## WORK REQUEST
Please transcribe the listing below in full and word for word, without its pictures.

## DATA IN THIS EXERCISE
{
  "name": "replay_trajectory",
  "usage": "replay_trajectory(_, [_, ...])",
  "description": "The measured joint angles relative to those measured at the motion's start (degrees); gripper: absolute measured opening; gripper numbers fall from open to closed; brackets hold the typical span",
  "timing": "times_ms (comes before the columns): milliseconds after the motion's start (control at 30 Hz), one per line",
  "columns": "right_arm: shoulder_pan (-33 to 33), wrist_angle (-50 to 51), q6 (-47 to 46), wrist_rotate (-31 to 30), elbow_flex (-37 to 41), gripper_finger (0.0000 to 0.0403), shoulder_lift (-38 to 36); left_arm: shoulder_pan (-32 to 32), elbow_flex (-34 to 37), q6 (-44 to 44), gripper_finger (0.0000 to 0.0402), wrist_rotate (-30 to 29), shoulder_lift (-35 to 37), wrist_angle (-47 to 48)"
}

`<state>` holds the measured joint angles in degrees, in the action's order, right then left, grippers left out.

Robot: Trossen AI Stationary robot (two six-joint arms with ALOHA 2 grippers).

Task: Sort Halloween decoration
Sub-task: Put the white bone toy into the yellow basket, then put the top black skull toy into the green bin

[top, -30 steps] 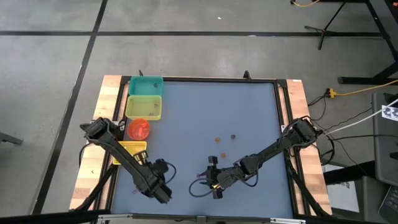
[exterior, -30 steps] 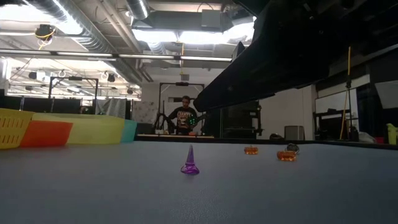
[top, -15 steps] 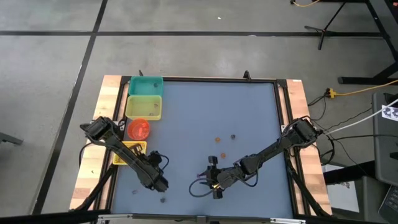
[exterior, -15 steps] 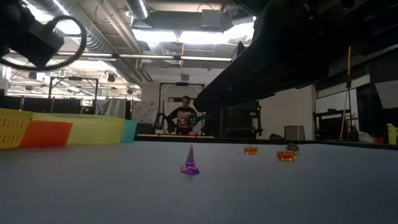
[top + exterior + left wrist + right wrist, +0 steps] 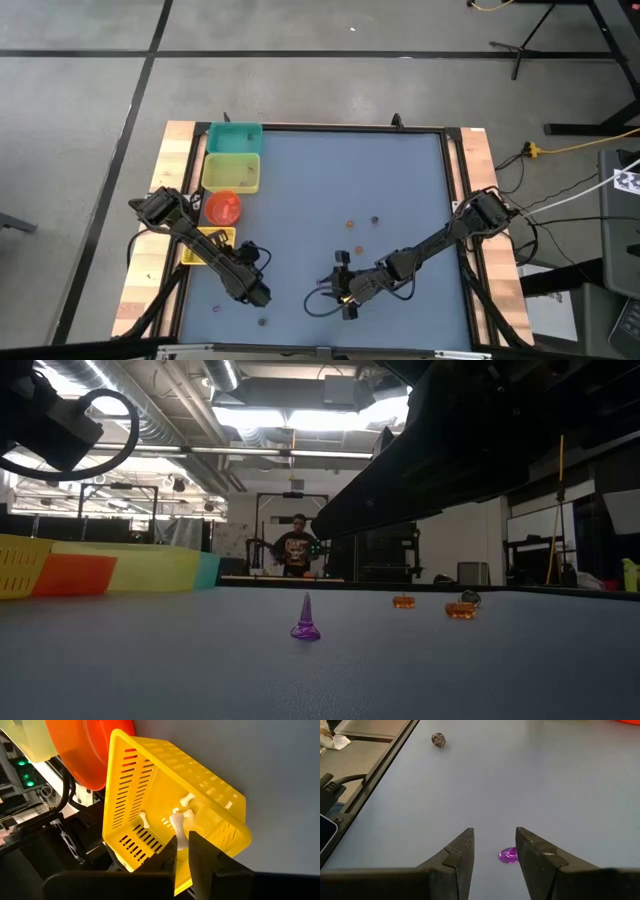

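The left gripper (image 5: 182, 851) hangs above the near-left part of the blue table (image 5: 330, 190), just off the yellow slotted bin (image 5: 170, 800). Its fingers are clamped on a white bone-shaped stick (image 5: 179, 826), which stands up between them. Two more white bones (image 5: 144, 819) lie inside that bin.

The right gripper (image 5: 493, 851) sits low over the near-centre of the table. Its fingers stand apart and hold nothing. A small purple trinket (image 5: 509, 855) lies on the table in the gap just ahead of the fingertips; it appears to be clear of both fingers, though its lower edge is hidden.

Remaining decorations on the table:
- A purple cone (image 5: 305, 618), upright, near the middle in the low view.
- Two orange round pieces (image 5: 403, 601), further back on the table, near each other.
- A small dark round piece (image 5: 438, 739), near the table edge, well apart from the right gripper.

Bins stand along the left edge: a teal bin (image 5: 233, 137), a pale yellow bin (image 5: 231, 172) and an orange bowl (image 5: 223, 207), in a row with the yellow slotted bin.

A person (image 5: 297, 546) stands in the room beyond the table.
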<state>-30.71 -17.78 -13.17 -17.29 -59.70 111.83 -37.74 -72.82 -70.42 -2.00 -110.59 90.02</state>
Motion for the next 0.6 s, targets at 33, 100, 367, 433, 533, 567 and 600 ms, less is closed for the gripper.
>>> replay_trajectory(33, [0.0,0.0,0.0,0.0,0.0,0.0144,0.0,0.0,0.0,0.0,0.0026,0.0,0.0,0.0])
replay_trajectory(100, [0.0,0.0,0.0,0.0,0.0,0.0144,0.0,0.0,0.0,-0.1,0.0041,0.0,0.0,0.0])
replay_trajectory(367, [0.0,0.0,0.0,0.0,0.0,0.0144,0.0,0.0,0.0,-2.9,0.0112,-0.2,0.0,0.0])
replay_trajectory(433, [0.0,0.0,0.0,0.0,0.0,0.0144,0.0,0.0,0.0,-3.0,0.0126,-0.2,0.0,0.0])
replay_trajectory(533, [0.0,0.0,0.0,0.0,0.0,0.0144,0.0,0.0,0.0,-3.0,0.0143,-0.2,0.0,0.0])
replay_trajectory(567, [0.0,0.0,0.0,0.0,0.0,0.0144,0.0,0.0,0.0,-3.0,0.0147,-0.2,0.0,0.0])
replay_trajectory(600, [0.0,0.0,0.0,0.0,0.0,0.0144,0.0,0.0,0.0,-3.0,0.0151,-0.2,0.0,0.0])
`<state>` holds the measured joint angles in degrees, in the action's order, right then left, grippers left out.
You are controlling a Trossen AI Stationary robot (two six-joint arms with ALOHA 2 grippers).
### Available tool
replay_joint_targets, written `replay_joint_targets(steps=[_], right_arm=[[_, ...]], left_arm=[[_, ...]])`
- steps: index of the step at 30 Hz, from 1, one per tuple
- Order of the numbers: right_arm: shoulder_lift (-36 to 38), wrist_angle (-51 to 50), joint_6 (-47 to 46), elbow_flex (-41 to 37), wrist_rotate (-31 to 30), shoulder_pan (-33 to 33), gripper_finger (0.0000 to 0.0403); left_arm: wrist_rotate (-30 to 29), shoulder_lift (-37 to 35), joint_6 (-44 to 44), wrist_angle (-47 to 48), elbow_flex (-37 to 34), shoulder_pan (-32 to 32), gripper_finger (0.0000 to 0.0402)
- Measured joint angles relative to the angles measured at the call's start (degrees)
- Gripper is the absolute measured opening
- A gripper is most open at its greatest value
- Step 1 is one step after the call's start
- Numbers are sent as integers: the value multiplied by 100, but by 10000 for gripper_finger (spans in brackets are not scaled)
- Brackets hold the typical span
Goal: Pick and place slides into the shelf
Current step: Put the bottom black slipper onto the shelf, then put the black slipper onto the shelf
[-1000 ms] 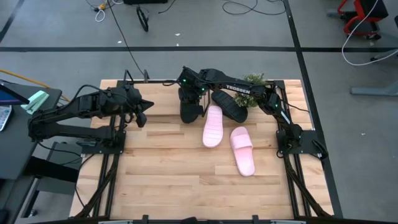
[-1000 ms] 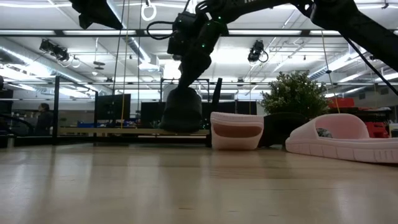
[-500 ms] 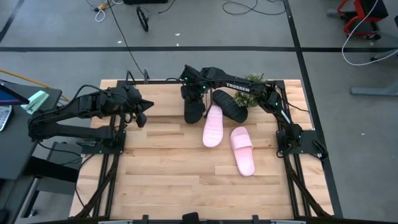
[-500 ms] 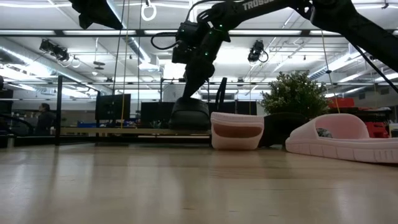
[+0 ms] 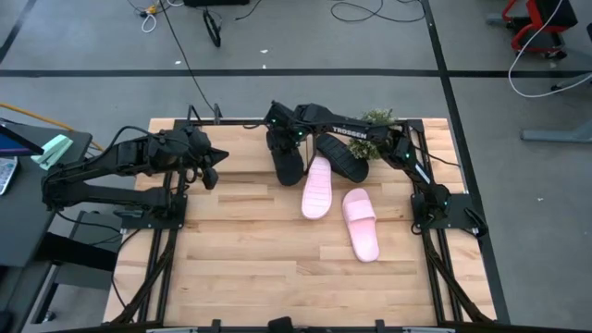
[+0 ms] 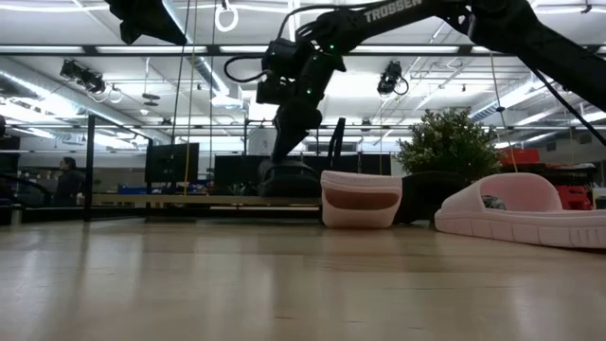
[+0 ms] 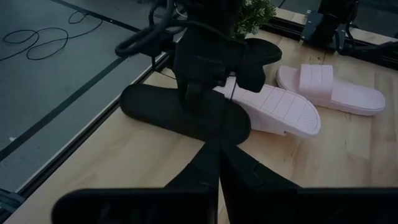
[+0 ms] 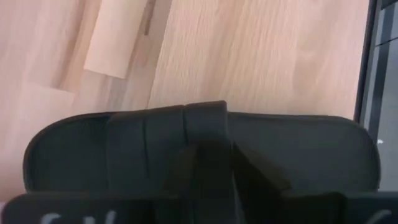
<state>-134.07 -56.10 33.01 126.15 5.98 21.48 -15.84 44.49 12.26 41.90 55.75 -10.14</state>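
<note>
Since 1.0 s ago, black slide [image 5: 286, 159] has been lowered and carried toward the table's [image 5: 250, 259] back edge by right end effector [image 5: 280, 129]; now resting on/just above the shelf [image 5: 242, 123] base. Right end effector is clamped on its strap.

Risk: if released while tilted, slide could tip against pink slide [image 5: 317, 187] just beside it, or hang off shelf edge.

Slide appearance: matte black, wide strap, ribbed sole; likely soft, compliant.

Second black slide [image 5: 340, 155] near the plant [image 5: 375, 125]; other pink slide [image 5: 362, 224] well apart.

Left end effector [image 5: 211, 170] idle at left, fingers pinched together.
</note>
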Motion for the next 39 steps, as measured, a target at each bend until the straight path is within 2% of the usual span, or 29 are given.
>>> replay_joint_targets(steps=[5, 8, 12, 16, 18, 25, 31, 39], right_arm=[[-34, -28, -127, -4, -287, -27, 135], [-10, -125, -118, -7, -290, -11, 128], [10, -329, -98, -4, -266, 24, 85], [10, -512, -86, -7, -255, 21, 21], [10, -518, -81, -7, -258, 22, 8], [9, -526, -85, 37, -364, 4, 5], [-1, -387, 10, 407, -256, -114, 4], [-8, -351, -43, 445, -114, -322, 4]], left_arm=[[-1, 0, 14, 32, 0, -1, 24], [-2, 0, 12, 41, 0, -1, 20], [-1, 0, 8, 47, 0, -1, 11], [-2, 0, -3, 59, 0, -1, 9], [-2, 0, -3, 94, 0, -3, 11], [-1, 0, -3, 151, 0, -3, 25], [0, 0, -3, 152, 0, -3, 14], [-1, 0, -95, 152, 0, -3, 14]])
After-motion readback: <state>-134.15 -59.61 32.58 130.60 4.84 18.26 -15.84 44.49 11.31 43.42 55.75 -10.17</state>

## TASK RESULT
{
  "name": "replay_trajectory",
  "usage": "replay_trajectory(_, [_, ...])",
  "description": "The measured joint angles relative to those measured at the motion's start (degrees); gripper: absolute measured opening; gripper numbers fall from open to closed; brackets hold the typical span",
  "timing": "times_ms (comes before the columns): milliseconds after the motion's start (control at 30 Hz), one per line",
  "columns": "right_arm: shoulder_pan (-33 to 33), wrist_angle (-50 to 51), q6 (-47 to 46), wrist_rotate (-31 to 30), elbow_flex (-37 to 41), gripper_finger (0.0000 to 0.0403), shoulder_lift (-38 to 36); left_arm: shoulder_pan (-32 to 32), elbow_flex (-34 to 37), q6 (-44 to 44), gripper_finger (0.0000 to 0.0402), wrist_rotate (-30 to 29), shoulder_lift (-35 to 37), wrist_angle (-47 to 48)"
}

`<state>` holds the measured joint angles in degrees, in the action's order, right then left, grippers left out.

Robot: Trossen AI Stationary robot (two six-joint arms with ALOHA 2 grippers).

Task: Sort Halloween decoration
Sub-task: Put the white bone toy into the yellow basket, then put the top black skull toy into the green bin

[top, -30 steps] 
[exterior, -30 steps] 
[top, -15 steps] 
[exterior, -15 steps] 
[top + exterior + left wrist + right wrist, +0 steps] 

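The left gripper (image 5: 182, 851) hangs above the near-left part of the blue table (image 5: 330, 190), just off the yellow slotted bin (image 5: 170, 800). Its fingers are clamped on a white bone-shaped stick (image 5: 179, 826), which stands up between them. Two more white bones (image 5: 144, 819) lie inside that bin.

The right gripper (image 5: 493, 851) sits low over the near-centre of the table. Its fingers stand apart and hold nothing. A small purple trinket (image 5: 509, 855) lies on the table in the gap just ahead of the fingertips; it appears to be clear of both fingers, though its lower edge is hidden.

Remaining decorations on the table:
- A purple cone (image 5: 305, 618), upright, near the middle in the low view.
- Two orange round pieces (image 5: 403, 601), further back on the table, near each other.
- A small dark round piece (image 5: 438, 739), near the table edge, well apart from the right gripper.

Bins stand along the left edge: a teal bin (image 5: 233, 137), a pale yellow bin (image 5: 231, 172) and an orange bowl (image 5: 223, 207), in a row with the yellow slotted bin.

A person (image 5: 297, 546) stands in the room beyond the table.
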<state>-30.71 -17.78 -13.17 -17.29 -59.70 111.83 -37.74 -72.82 -70.42 -2.00 -110.59 90.02</state>
Motion for the next 0.6 s, targets at 33, 100, 367, 433, 533, 567 and 600 ms, less is closed for the gripper.
>>> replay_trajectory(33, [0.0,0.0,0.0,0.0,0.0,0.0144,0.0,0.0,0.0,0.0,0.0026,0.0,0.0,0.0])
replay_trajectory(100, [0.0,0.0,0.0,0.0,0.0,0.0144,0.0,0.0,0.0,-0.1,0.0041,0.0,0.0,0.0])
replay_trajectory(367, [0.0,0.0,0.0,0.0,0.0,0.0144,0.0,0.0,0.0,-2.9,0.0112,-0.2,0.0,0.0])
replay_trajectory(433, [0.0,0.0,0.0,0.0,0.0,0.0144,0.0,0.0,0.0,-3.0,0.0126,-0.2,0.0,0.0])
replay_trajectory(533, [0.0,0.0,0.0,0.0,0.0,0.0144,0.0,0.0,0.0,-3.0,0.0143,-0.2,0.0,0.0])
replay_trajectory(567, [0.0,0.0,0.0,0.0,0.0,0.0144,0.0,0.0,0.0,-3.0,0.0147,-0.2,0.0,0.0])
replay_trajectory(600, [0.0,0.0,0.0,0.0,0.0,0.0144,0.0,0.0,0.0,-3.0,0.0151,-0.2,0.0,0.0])
`<state>` holds the measured joint angles in degrees, in the action's order, right then left, grippers left out.
You are controlling a Trossen AI Stationary robot (two six-joint arms with ALOHA 2 grippers).
### Available tool
replay_joint_targets, written `replay_joint_targets(steps=[_], right_arm=[[_, ...]], left_arm=[[_, ...]])`
- steps: index of the step at 30 Hz, from 1, one per tuple
- Order of the numbers: right_arm: shoulder_lift (-36 to 38), wrist_angle (-51 to 50), joint_6 (-47 to 46), elbow_flex (-41 to 37), wrist_rotate (-31 to 30), shoulder_pan (-33 to 33), gripper_finger (0.0000 to 0.0403); left_arm: wrist_rotate (-30 to 29), shoulder_lift (-37 to 35), joint_6 (-44 to 44), wrist_angle (-47 to 48), elbow_flex (-37 to 34), shoulder_pan (-32 to 32), gripper_finger (0.0000 to 0.0402)
- Measured joint angles relative to the angles measured at the call's start (degrees)
- Gripper is the absolute measured opening
- A gripper is most open at its greatest value
- Step 1 is one step after the call's start
- Numbers are sent as integers: the value multiplied by 100, but by 10000 for gripper_finger (spans in brackets are not scaled)
- Brackets hold the typical span
Goal: Pick and place slides into the shelf
Current step: Put the bottom black slipper onto the shelf, then put the black slipper onto the shelf
[-1000 ms] 
[-1000 ms] 
[-500 ms] 
[-500 ms] 
[+0 ms] 
[+0 ms] 
[+0 ms] 
[+0 ms] 
<state>-134.07 -56.10 33.01 126.15 5.98 21.48 -15.84 44.49 12.26 41.90 55.75 -10.14</state>
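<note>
Since 1.0 s ago, black slide [image 5: 286, 159] has been lowered and carried toward the table's [image 5: 250, 259] back edge by right end effector [image 5: 280, 129]; now resting on/just above the shelf [image 5: 242, 123] base. Right end effector is clamped on its strap.

Risk: if released while tilted, slide could tip against pink slide [image 5: 317, 187] just beside it, or hang off shelf edge.

Slide appearance: matte black, wide strap, ribbed sole; likely soft, compliant.

Second black slide [image 5: 340, 155] near the plant [image 5: 375, 125]; other pink slide [image 5: 362, 224] well apart.

Left end effector [image 5: 211, 170] idle at left, fingers pinched together.
</note>
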Motion for the next 39 steps, as measured, a target at each bend until the straight path is within 2% of the usual span, or 29 are given.
>>> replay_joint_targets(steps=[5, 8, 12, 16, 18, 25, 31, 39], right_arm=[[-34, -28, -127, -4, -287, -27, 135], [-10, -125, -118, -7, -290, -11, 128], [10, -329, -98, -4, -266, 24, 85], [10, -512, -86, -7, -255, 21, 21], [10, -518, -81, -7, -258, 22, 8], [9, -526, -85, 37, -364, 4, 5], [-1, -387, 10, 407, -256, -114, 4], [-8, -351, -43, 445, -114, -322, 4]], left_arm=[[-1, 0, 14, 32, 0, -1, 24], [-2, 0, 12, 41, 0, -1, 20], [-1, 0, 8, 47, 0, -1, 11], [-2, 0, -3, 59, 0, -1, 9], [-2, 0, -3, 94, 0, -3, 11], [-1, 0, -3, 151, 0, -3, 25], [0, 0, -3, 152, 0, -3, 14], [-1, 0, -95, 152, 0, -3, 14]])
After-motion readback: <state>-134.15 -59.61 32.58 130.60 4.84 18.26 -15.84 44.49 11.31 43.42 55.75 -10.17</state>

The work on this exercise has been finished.